WHAT YOU WILL DO: Somewhere below is a line with "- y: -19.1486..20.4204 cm" and, later, a line with "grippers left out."; repeat those two lines and all the lines between them, exactly as they are.

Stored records
####

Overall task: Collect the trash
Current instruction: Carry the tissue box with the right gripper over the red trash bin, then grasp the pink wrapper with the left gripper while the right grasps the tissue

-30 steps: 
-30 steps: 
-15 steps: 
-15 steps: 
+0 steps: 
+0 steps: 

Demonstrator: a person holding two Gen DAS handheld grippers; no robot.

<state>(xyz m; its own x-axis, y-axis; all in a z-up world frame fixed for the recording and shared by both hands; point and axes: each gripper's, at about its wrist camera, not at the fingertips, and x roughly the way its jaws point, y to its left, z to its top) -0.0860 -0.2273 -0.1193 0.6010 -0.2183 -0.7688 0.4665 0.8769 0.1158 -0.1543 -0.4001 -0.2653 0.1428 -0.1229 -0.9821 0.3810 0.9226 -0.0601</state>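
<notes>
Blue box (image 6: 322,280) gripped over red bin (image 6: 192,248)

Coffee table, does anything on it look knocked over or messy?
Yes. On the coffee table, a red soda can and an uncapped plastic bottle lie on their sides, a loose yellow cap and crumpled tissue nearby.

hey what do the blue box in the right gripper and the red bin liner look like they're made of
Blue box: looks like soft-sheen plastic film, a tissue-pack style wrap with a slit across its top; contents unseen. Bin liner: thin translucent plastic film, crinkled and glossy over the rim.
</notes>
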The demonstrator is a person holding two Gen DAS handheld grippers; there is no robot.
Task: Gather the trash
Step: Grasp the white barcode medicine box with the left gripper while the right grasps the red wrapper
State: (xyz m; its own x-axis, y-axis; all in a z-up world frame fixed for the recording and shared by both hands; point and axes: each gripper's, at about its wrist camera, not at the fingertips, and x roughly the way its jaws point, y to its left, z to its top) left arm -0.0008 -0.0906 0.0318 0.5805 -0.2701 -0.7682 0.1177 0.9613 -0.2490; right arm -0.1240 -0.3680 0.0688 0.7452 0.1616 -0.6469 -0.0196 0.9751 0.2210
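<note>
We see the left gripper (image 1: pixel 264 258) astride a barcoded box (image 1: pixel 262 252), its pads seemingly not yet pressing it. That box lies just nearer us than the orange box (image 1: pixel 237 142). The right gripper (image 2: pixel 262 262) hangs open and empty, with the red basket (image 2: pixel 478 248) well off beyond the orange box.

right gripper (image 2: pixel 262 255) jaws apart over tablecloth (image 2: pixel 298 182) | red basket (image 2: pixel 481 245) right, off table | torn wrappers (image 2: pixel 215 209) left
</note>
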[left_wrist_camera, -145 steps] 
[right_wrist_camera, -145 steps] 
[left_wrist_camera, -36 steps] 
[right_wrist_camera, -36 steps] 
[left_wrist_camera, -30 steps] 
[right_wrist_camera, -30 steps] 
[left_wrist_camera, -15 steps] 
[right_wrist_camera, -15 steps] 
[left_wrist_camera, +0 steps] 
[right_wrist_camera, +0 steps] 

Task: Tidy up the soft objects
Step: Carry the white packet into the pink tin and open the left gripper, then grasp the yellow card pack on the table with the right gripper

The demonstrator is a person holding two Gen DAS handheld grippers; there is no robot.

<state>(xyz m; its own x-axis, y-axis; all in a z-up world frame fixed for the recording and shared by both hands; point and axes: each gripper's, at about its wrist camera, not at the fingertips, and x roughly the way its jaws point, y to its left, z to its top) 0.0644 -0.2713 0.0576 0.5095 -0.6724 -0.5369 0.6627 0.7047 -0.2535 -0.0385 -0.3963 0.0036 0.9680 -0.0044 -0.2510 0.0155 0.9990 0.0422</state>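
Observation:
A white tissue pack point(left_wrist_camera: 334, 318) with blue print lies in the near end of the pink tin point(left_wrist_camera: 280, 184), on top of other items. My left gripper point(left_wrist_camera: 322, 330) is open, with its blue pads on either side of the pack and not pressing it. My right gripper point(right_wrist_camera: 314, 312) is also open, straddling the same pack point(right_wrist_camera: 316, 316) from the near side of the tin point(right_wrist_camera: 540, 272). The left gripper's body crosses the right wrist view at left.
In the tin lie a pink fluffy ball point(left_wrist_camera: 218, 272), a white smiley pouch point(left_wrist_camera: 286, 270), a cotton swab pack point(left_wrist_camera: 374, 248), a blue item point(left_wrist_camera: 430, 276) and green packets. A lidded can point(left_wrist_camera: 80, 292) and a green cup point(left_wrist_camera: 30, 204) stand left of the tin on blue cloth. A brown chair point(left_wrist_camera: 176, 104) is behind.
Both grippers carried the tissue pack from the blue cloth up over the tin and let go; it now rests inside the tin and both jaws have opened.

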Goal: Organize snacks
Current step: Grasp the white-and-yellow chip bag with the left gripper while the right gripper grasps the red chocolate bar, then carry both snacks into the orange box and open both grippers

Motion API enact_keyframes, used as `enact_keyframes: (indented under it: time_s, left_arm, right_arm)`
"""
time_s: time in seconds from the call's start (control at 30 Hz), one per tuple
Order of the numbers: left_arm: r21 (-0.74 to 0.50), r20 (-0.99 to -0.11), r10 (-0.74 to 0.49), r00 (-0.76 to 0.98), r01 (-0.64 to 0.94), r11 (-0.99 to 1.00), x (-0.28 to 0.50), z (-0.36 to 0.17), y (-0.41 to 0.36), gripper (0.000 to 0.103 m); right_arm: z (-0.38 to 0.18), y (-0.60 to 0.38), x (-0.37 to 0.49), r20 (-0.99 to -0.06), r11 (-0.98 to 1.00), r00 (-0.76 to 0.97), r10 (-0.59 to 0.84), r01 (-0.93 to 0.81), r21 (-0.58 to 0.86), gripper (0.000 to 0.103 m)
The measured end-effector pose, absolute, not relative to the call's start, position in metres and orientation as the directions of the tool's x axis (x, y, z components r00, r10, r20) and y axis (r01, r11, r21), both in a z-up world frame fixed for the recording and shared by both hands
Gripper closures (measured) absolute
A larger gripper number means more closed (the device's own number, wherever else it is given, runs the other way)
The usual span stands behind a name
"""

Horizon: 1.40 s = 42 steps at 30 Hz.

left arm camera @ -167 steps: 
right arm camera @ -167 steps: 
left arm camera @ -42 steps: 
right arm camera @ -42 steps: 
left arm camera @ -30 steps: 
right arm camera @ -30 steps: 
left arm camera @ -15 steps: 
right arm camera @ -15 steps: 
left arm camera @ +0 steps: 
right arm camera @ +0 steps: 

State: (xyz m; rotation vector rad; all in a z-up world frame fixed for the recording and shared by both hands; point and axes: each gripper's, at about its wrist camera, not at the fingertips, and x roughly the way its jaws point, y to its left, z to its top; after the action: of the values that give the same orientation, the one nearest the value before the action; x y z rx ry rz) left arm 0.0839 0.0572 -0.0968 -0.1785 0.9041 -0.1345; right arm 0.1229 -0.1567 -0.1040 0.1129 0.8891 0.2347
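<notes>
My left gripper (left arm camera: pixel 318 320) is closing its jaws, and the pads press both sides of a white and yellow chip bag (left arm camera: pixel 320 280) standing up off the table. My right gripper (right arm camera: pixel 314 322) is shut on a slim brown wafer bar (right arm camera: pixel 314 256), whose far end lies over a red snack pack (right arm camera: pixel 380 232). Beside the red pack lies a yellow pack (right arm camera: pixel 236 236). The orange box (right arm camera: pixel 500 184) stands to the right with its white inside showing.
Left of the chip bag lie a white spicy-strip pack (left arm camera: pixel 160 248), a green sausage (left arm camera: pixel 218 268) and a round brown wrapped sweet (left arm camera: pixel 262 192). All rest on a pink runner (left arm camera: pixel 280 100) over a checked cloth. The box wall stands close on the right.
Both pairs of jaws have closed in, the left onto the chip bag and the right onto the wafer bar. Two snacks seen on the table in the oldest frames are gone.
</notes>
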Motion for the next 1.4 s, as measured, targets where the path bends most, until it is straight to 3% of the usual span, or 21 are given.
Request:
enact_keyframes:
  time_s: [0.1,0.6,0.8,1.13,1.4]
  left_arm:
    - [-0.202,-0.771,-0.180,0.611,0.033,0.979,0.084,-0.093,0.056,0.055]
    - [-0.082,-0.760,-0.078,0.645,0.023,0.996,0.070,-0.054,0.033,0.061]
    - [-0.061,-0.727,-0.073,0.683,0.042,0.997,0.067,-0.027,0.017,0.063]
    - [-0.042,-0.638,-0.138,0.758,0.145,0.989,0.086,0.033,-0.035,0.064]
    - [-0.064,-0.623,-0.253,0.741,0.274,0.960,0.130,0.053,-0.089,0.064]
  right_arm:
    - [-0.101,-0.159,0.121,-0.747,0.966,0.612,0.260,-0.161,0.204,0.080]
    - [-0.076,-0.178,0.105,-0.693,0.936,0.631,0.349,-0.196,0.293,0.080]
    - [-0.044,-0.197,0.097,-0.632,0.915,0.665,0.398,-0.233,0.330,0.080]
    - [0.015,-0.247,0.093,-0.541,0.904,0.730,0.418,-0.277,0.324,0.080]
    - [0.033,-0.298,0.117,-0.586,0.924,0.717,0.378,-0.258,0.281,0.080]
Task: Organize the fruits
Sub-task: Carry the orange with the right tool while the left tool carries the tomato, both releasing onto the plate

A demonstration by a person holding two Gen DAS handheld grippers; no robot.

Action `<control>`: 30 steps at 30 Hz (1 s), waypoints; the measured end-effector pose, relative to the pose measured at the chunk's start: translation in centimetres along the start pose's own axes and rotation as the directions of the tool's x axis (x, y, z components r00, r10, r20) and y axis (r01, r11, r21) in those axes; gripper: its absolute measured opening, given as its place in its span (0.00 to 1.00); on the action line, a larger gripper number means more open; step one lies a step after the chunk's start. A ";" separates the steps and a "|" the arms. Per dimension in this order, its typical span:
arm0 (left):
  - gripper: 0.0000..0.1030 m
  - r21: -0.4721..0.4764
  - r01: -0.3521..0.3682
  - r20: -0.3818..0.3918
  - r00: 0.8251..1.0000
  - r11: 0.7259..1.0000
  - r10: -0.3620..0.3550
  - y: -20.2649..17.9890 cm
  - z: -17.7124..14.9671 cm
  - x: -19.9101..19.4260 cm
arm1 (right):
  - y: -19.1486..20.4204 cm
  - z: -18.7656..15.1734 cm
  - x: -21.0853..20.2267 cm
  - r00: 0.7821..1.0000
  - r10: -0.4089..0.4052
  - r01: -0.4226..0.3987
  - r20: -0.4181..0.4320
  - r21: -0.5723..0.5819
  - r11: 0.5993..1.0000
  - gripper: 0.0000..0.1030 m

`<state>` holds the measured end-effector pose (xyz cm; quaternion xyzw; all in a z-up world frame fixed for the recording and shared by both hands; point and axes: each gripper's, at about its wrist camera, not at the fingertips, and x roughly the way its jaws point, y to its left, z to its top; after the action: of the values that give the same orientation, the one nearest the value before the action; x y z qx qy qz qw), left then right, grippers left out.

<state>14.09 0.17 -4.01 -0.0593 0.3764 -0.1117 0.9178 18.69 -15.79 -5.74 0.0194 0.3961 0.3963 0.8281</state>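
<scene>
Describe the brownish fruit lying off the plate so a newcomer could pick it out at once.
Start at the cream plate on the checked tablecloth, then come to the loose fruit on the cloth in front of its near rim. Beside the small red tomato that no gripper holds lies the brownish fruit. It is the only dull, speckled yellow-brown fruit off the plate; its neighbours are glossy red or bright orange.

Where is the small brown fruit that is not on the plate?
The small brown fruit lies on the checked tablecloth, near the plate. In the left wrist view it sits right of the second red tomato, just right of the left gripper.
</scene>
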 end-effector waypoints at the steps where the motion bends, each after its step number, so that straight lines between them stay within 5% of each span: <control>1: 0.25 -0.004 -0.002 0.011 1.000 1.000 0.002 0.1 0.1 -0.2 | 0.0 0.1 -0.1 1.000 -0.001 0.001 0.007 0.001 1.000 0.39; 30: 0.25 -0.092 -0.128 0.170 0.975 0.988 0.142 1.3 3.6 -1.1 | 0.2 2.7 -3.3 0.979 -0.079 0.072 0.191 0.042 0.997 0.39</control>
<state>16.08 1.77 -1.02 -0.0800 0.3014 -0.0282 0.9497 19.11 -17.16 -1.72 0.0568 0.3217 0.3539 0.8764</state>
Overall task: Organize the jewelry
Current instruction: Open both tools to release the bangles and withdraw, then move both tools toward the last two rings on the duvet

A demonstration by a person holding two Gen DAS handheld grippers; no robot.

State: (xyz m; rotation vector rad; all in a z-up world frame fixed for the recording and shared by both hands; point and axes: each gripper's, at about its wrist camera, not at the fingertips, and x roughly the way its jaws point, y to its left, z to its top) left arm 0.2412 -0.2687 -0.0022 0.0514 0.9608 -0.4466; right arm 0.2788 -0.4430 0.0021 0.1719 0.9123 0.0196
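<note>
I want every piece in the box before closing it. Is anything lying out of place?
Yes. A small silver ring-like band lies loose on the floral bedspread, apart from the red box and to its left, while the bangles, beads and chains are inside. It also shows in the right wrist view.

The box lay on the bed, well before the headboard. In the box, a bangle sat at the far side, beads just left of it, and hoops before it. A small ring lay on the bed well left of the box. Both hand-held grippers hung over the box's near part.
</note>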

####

EXPECTED OUTPUT:
  - y: -19.1486..20.4204 cm
  - z: -18.7656..15.1734 cm
  - x: -21.0853..20.2267 cm
  - r00: 0.7821..1.0000
  - r10: -0.4089..0.4052
  - r01: -0.4226..0.3987
  - r20: -0.4181..0.4320
  - r21: -0.5723..0.5819
  - r11: 0.5993..1.0000
  - gripper: 0.0000..0.1030 m

`<state>` holds the measured end-effector pose (xyz cm; quaternion xyzw; all in a z-up world frame fixed for the recording and shared by both hands; point and axes: each gripper's, at about its wrist camera, not at the fingertips, and x roughly the way its jaws point, y to its left, z to its top; after the action: of the values that give the same orientation, the one nearest the value before the action; x y z qx qy qz qw), left then right, grippers left out.

No additional response is needed to complete this exercise.